Der schwarze Fleck liess sich hochheben und auf die Dokumentationsmappe einer Medienkonferenz schaufeln, deren Inhalt ich vergessen habe. Ich begutachtete den Fund – und schreckte zurück: Das Ding entpuppte sich als grätiges Getier mit einer wolligen Mitte, einem Gaunergesicht, lächerlich grossen Ohren und zwei winzigen, eingegrabenen Augen.
Lucretia Wyss darf eigentlich keine persönliche Beziehung zu ihren Fledermäusen aufbauen, scheitert aber regelmässig an diesem Anspruch. (Bild: Eleni Kougionis)
Das Tier, offensichtlich eine Fledermaus, machte keinen Wank mehr. Anders als Nachbars Kater, der aus dem Gebüsch geschossen kam, als er sah, wer sich da an seiner Beute vergriff. Während ich dem Kater einen Tritt versetzte, als er laut klagend um meine Beine charmierte, rief ich den 24-Stunden-Notfalldienst für gefundene Fledermäuse an.
Die folgende Nacht verbrachte ich wach. «Flädi», wie ich die Fledermaus getauft hatte, sass derweil auf einer alten Wandersocke, die ich über einen Blumentopf gestreift hatte. Ich hoffte, der Bursche würde sich davon machen – oder von seiner Mama abgeholt, wie es hin und wieder vorkommt. Weil Flädi am nächsten Morgen noch immer da sass und auf bessere Zeiten wartete, führte kein Weg an Frau Wyss vorbei.

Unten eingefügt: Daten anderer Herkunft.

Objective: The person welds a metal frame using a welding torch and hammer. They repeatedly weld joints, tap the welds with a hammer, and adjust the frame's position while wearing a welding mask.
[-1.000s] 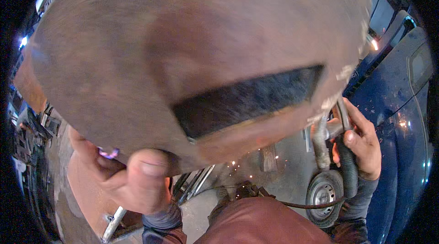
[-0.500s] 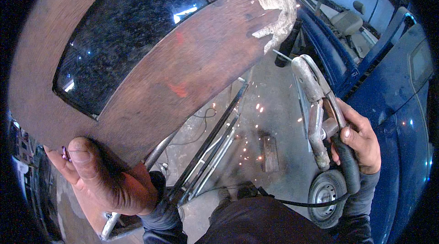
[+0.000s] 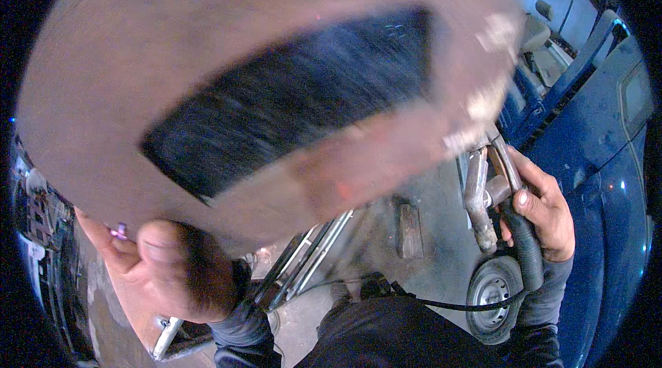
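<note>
A brown hand-held welding shield [image 3: 276, 71] fills much of the upper view, blurred by motion. Set into it is a dark window [image 3: 296, 99], and its right edge shows pale, worn patches. My left hand [image 3: 183, 268] is closed at the shield's lower left corner, thumb on the near face. On the right, my right hand [image 3: 545, 206] grips a metal electrode holder [image 3: 477, 195] with a black ribbed handle. The shield covers the holder's upper end, so any rod there is hidden. A black cable [image 3: 455, 308] runs from the handle toward my body.
A blue vehicle body [image 3: 593, 182] stands along the right. Below my right hand is a wheel [image 3: 493, 299]. A wooden block [image 3: 409, 230] lies on the concrete floor, with metal tubes [image 3: 317, 257] left of it. Metal parts crowd the far left edge.
The shield has swung right and down, now overlapping the upper end of the electrode holder. My left hand turned with it; my right hand stayed almost still. The flying sparks over the floor are gone.
</note>
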`<state>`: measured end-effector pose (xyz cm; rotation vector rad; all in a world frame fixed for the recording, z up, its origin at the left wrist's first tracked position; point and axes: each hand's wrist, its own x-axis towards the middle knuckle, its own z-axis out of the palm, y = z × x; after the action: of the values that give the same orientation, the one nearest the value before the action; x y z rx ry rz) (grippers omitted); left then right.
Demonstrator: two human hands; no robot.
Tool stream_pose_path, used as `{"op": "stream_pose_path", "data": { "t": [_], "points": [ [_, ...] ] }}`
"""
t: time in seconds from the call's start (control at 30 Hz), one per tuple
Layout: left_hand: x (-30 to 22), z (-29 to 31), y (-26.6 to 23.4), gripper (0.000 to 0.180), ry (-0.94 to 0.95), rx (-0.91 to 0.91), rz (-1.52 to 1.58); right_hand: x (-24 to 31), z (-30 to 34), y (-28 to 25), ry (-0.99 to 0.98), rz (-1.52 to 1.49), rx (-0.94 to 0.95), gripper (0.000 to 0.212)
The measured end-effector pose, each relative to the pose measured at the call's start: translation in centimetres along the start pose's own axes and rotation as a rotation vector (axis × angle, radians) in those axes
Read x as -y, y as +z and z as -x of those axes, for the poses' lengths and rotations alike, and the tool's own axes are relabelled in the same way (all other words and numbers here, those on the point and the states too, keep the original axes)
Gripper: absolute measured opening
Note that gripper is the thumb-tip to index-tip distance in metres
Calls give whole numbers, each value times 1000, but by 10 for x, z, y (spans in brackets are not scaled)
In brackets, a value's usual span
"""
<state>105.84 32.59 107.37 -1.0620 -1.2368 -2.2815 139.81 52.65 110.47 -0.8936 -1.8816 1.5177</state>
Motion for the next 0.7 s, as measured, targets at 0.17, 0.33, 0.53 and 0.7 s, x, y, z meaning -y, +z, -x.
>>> {"op": "stream_pose_path", "data": {
  "t": [0.17, 0.33, 0.53, 0.7],
  "points": [
    [-34, -8, 11, 113, -251, 357, -193, -2, 3, -3, 49, 34, -33, 70],
    [-51, -14, 10, 124, -372, 426, -301, 0, 8, -2, 59, 65, -55, 55],
    [-55, -9, 13, 139, -413, 322, -408, 7, 8, 14, -111, 554, 29, 53],
    [-34, -15, 16, 122, -255, 262, -283, 19, -5, 18, -51, 579, 49, 70]
  ]
}}
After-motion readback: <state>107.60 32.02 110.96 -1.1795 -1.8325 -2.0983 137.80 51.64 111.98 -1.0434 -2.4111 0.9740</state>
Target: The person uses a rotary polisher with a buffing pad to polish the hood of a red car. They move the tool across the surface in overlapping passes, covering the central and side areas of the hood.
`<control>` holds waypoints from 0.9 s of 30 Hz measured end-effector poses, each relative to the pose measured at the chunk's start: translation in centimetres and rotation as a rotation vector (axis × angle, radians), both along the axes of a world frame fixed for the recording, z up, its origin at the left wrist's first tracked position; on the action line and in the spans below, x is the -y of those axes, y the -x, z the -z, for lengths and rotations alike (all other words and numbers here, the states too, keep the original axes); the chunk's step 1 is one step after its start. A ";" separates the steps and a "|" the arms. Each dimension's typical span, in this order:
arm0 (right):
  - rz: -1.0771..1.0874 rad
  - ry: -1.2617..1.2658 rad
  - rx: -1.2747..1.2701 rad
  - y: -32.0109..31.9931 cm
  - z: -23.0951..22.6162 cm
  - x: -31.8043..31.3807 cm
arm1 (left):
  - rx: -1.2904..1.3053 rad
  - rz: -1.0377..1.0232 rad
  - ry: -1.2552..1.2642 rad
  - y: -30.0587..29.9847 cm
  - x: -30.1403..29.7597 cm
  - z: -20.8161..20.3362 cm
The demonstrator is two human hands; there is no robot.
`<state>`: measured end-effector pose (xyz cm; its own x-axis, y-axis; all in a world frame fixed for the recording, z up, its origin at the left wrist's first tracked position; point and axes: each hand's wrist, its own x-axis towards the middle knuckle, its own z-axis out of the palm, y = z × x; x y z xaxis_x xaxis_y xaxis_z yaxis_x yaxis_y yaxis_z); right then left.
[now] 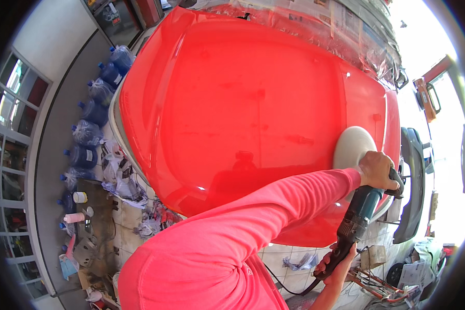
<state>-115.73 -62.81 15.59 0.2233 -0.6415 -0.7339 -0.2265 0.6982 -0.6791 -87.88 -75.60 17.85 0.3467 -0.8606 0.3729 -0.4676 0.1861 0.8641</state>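
Observation:
A dark green and black electric polisher (360,209) with a round cream buffing pad (354,144) is held in both hands over the right side of a glossy red car hood (253,93). The pad is tilted and appears to touch the paint, but its underside is hidden. My left hand (376,169), at the end of a pink sleeve reaching across, is closed round the black front handle near the pad. Lower down, my right hand (337,263) wraps the rear grip. A black cord runs from that end down toward the floor.
Masking paper and plastic film (320,26) cover the car beyond the hood. Several blue water jugs (93,111) line the left wall, with plastic bags (120,178) beside them. A dark bumper (412,186) stands at right; a bicycle frame (377,284) lies at lower right.

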 end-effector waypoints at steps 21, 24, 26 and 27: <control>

Fledermäuse haben es schwer bei uns, deshalb freut sich Frau Wyss über jeden Anruf – auch wenn es sie immer schüttelt, sobald jemand sagt, er habe ein «Flädi» gefunden: «Flädi, was für ein unpassender Name.» Bei ihr heissen sie alle Mausi. Das passt besser, findet sie, weil sie ja wirklich wie geflügelte Mäuse ausschauen.
Eigentlich dürfte sie ihnen gar keine Namen geben, noch nicht mal Mausi. «Es gehört zu den eisernen Prinzipen, dass man keine persönliche Beziehung zu den Pflege-Tieren aufbaut», sagt sie. Doch Frau Wyss hält sich nicht so absolut daran. «Das geht doch gar nicht. Mir liegen die Kleinen am Herzen.» Gerade bringt sie einen Grossen Abendsegler über den Winter, der mit einem Riss in der Flughaut am Zoll gefunden wurde. Der wolle oft erst kuscheln, bevor er fresse und auch nach der Fütterung krieche er erstmals in eine Falte in ihrem Faserpelz. «Wie soll man da nicht schwach werden?», fragt sie.
Erfolgreich reingekuschelt: Mausi, ein Grosser Abendsegler mit Flügelriss hat es unter den Arm von Lucretia Wyss geschafft. (Bild: Eleni Kougionis)
Seit zwei Jahren führt die 55-Jährige die Notfallstation in Riehen. Das Material wird ihr vom Trägerverband gestellt, Lohn erhält sie keinen. Das störe sie nicht, sagt sie, sie sei schon immer eine begeisterte Naturschützerin gewesen. Mit einem immer tieferen Verständnis für die Natur. Für das Ökosystem, die grossen Zusammenhänge, die bei den Mikroorganismus anfangen und bei den Fledermäusen nicht aufhören.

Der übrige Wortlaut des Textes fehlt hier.